Universities across Canada have committed to anti-racism and are taking steps to help support Black students and broaden understanding of Black histories and experiences.
Dalhousie University advances diversity and equity in health care
Nova Scotia’s Dalhousie University announced in November 2021 that it has set aside at least 40 seats in its nursing program for Indigenous and Black students, with priority for those who are Mi’kmaq or African Nova Scotian. This initiative, which will come into effect in the 2022-23 academic year, is part of an effort to support health equity and improve care and comfort among those from marginalized communities.
Dalhousie University also offers a minor in Black and African Diaspora studies. The four-year program examines the diverse histories and cultures of African-Canadian people.
New University of Waterloo programs promote anti-racism
The University of Waterloo is introducing new academic programming on Blackness as part of their commitment to anti-racism efforts. Starting in fall 2022, diplomas in Black Studies and Fundamentals of Anti-Racist Communication will be offered to students. The university has further plans in the works—including supporting Black entrepreneurship and anti-racist community engagement—and hopes that its efforts drive positive change in Canada.
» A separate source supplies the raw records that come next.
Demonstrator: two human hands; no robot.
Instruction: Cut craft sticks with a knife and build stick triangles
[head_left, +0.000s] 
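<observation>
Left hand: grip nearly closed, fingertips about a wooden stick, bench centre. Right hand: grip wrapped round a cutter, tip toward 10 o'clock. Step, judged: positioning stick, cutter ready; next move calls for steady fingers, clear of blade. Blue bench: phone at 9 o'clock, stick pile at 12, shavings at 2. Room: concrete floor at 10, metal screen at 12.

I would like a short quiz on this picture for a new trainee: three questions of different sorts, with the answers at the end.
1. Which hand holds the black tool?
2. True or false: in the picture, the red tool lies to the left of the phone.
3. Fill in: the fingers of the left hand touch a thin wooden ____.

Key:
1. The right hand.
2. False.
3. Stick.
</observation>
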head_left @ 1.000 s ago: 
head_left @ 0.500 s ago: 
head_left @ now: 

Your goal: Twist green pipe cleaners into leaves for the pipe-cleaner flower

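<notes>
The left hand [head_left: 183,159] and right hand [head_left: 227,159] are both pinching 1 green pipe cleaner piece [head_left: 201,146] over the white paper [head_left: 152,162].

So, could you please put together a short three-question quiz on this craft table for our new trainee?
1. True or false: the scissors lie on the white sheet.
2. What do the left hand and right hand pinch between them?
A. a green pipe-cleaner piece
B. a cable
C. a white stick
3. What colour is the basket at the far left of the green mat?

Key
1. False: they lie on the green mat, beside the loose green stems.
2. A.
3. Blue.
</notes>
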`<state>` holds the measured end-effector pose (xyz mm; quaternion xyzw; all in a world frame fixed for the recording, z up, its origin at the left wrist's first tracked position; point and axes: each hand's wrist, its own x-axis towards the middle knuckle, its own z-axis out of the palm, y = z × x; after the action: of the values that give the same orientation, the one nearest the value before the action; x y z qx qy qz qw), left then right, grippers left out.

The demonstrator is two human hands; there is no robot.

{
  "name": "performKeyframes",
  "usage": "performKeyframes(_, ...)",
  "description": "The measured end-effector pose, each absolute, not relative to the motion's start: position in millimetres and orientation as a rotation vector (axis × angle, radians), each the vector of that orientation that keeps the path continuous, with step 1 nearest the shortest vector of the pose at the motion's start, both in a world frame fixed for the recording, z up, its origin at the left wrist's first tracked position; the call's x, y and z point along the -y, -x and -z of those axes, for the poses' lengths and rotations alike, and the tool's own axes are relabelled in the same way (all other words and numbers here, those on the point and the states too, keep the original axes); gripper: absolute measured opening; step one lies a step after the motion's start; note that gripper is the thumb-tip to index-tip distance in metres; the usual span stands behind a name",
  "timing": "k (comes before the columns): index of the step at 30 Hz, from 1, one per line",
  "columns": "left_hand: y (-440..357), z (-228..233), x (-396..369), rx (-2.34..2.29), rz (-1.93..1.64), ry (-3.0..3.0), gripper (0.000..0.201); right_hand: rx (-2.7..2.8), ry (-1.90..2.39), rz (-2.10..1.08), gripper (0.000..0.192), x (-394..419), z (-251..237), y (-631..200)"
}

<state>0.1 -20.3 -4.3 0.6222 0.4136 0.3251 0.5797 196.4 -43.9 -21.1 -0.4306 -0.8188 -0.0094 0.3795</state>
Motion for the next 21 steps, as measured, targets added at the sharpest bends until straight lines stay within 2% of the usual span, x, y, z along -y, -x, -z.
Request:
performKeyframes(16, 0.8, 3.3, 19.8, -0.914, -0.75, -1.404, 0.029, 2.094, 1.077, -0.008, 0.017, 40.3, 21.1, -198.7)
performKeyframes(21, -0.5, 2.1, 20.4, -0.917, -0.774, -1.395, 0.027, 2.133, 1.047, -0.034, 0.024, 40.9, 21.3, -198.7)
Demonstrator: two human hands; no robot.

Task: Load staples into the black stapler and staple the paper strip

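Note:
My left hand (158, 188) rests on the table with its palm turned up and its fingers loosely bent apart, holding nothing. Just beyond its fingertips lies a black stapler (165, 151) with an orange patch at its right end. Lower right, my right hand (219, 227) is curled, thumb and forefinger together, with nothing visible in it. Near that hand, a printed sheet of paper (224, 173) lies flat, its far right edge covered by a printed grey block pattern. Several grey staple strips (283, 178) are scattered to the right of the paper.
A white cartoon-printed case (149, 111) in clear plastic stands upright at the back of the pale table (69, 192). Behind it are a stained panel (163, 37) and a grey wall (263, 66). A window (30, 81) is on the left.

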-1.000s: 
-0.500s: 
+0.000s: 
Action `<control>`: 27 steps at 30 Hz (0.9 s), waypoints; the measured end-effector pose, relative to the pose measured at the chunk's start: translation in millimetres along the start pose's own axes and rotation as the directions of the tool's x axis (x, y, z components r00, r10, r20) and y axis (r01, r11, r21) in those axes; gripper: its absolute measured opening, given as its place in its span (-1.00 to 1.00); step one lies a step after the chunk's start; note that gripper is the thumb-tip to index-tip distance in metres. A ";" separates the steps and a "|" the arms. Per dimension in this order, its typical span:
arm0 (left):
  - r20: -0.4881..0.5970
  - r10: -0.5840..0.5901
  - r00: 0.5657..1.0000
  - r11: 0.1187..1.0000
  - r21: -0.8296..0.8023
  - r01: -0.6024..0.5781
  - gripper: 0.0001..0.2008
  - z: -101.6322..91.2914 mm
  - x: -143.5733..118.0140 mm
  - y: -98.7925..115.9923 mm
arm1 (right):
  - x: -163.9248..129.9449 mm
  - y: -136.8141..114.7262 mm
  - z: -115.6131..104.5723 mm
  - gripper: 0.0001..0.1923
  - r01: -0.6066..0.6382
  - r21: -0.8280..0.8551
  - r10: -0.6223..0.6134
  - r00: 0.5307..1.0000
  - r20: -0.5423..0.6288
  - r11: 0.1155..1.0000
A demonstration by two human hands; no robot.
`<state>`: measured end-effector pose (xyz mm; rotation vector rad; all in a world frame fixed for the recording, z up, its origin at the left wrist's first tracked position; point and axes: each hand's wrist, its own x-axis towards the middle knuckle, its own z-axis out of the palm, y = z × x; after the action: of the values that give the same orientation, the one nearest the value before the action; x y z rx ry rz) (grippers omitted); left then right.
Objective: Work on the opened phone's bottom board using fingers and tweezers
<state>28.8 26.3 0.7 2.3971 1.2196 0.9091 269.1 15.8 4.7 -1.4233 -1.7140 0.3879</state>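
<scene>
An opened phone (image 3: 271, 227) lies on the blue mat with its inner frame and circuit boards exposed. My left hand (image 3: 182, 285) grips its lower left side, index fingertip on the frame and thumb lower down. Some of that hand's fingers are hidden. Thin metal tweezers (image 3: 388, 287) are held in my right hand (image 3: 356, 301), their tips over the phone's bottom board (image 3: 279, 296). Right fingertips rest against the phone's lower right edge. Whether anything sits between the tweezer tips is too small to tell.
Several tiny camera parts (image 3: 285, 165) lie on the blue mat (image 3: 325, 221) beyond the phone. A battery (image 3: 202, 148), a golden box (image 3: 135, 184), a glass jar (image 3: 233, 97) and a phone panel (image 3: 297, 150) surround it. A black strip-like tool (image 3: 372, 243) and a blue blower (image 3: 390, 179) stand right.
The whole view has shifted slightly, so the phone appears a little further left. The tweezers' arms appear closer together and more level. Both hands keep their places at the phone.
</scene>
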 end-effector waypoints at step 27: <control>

University of Toronto explores Black mental health
The University of Toronto is introducing a ground-breaking new course this fall, entitled Fundamentals of Black Mental Health. This course aims to explore the specific racialized challenges facing Black people and the most effective treatments and interventions. Its introduction comes at a time where mounting evidence shows the inequitable impacts of the COVID-19 pandemic on the wellbeing of racialized Canadians.
Black studies and research thriving at York University
Since 2018, York University in Toronto has offered study and research opportunities relevant to historical and cultural productions of Black and other racialized communities. The university offers a certificate in Black Canadian Studies, a graduate program stream addressing theories of race and racism, as well as networks supporting Black youth and communities.
While there is more work to be done, Canadian universities are committed to supporting Black inclusion and have made many strides towards this in recent years. The signing of the Scarborough Charter by postsecondary institutions across the country this past November was monumental and signals more work to come.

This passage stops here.